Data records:
☆ ☆ ☆ ☆

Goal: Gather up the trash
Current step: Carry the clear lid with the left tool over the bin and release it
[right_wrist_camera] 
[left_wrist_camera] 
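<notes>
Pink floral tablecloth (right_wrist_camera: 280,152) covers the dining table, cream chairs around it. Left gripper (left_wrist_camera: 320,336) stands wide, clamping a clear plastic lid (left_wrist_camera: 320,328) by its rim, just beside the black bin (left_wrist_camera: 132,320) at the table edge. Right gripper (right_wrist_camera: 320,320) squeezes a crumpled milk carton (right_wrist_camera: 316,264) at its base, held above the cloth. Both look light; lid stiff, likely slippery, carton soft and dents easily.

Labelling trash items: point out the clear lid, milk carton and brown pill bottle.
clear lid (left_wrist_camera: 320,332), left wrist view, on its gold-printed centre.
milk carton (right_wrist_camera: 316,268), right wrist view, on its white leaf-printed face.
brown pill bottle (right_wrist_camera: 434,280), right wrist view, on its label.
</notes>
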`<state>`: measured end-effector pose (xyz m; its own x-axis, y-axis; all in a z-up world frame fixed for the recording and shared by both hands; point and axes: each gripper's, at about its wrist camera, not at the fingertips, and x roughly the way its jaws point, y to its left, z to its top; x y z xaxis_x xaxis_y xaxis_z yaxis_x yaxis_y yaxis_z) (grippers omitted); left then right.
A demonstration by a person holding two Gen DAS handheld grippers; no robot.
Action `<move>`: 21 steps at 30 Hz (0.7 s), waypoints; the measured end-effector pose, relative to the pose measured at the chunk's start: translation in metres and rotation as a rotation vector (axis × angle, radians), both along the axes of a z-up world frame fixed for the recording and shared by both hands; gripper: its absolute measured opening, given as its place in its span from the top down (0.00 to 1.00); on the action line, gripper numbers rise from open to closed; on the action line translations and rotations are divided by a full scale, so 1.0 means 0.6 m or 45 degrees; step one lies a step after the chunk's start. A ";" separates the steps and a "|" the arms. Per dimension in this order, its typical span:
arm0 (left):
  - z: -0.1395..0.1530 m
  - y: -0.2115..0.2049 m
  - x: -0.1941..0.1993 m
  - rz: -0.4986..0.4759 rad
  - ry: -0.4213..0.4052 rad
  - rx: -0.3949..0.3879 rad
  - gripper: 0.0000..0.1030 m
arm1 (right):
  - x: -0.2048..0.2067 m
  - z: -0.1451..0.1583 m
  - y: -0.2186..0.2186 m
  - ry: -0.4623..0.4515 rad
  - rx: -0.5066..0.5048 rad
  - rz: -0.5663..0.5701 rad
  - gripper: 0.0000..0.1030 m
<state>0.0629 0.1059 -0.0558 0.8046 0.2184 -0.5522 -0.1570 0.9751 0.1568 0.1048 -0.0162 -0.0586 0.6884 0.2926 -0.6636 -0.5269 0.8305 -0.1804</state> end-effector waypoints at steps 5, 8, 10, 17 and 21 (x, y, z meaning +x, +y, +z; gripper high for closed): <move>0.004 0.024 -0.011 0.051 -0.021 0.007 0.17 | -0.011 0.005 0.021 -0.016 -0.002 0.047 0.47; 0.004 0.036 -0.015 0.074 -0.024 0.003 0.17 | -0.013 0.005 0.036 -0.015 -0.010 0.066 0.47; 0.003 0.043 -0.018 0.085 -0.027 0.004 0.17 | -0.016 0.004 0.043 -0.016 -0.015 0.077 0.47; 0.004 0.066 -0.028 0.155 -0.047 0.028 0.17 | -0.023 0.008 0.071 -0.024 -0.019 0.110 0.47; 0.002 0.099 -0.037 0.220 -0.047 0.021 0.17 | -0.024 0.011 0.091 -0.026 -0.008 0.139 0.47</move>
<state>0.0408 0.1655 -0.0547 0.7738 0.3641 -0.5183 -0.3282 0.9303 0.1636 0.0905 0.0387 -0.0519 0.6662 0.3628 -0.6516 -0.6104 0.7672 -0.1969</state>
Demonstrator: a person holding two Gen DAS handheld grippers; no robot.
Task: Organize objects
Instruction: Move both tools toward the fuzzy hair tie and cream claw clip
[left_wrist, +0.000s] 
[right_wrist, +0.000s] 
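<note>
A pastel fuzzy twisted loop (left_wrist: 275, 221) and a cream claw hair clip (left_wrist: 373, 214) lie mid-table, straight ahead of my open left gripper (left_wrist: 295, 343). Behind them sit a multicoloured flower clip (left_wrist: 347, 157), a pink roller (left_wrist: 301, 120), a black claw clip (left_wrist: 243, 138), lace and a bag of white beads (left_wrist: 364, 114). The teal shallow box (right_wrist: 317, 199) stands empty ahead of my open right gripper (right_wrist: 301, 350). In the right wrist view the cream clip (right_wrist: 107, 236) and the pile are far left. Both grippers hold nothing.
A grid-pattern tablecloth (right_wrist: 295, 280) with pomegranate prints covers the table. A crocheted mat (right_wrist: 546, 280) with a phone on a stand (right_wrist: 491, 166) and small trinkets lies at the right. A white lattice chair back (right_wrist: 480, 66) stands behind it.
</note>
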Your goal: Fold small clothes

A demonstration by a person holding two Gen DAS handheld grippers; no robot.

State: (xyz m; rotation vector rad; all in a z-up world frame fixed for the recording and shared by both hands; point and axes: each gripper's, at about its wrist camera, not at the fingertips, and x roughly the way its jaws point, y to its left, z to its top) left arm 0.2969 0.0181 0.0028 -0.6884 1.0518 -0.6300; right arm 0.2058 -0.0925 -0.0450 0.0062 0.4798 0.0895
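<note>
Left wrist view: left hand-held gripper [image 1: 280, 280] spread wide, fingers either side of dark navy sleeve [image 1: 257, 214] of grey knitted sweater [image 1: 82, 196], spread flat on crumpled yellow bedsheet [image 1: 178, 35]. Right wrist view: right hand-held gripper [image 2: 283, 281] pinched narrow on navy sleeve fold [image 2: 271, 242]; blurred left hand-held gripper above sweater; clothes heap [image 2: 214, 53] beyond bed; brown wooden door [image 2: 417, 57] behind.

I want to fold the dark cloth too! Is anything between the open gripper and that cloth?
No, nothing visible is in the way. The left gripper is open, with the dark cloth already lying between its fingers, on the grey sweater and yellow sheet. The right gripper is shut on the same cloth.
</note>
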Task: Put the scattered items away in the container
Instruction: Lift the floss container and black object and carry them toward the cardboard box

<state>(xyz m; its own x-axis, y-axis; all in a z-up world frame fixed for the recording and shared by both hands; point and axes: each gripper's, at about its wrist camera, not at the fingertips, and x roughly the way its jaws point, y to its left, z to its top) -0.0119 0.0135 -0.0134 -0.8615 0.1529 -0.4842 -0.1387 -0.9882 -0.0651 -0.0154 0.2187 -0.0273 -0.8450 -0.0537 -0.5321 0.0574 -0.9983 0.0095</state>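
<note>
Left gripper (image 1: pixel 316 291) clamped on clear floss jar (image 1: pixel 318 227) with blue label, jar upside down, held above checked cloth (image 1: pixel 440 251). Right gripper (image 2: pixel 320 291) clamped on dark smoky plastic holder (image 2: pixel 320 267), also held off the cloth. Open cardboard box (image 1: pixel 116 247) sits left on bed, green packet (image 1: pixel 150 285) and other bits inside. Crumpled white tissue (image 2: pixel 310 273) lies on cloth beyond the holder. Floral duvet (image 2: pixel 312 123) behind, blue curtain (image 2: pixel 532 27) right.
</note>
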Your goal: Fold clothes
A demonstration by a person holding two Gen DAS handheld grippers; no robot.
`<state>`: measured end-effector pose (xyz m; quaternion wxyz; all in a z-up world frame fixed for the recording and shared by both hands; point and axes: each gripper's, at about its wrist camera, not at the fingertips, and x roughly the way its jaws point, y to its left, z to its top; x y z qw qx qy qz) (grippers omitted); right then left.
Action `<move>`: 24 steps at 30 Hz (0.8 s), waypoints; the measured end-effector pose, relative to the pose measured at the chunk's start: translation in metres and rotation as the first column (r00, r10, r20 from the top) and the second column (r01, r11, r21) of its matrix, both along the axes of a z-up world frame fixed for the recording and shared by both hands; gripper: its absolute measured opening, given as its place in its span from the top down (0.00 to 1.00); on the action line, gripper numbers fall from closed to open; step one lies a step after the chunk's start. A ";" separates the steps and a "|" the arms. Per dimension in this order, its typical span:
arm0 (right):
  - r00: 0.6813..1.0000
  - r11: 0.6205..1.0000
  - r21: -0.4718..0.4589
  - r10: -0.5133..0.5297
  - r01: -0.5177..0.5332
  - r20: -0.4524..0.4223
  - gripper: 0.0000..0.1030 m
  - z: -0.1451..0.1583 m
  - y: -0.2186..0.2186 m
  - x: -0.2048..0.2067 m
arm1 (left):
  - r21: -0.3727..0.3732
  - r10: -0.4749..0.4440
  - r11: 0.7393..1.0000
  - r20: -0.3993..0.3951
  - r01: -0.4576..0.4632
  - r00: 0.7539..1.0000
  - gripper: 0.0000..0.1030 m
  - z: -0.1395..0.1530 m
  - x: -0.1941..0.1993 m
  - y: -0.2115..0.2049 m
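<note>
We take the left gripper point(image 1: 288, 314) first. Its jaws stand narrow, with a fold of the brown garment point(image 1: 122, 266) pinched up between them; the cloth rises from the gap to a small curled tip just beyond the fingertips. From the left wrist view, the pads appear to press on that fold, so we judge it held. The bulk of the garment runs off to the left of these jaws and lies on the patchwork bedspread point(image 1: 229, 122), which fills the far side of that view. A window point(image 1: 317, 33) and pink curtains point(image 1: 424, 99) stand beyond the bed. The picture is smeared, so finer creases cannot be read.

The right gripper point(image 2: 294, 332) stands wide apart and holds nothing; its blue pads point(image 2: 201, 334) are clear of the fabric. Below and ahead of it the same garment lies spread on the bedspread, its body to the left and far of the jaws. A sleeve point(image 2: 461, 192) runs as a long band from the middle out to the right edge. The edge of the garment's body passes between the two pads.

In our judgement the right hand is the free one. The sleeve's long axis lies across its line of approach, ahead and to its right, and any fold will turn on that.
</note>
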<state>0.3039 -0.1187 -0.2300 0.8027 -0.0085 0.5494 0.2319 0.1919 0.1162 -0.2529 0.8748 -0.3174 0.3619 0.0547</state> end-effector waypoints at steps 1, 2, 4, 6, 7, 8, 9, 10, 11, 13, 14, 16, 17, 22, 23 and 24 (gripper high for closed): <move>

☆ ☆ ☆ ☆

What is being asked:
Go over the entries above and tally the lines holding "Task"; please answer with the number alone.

Problem solution:
2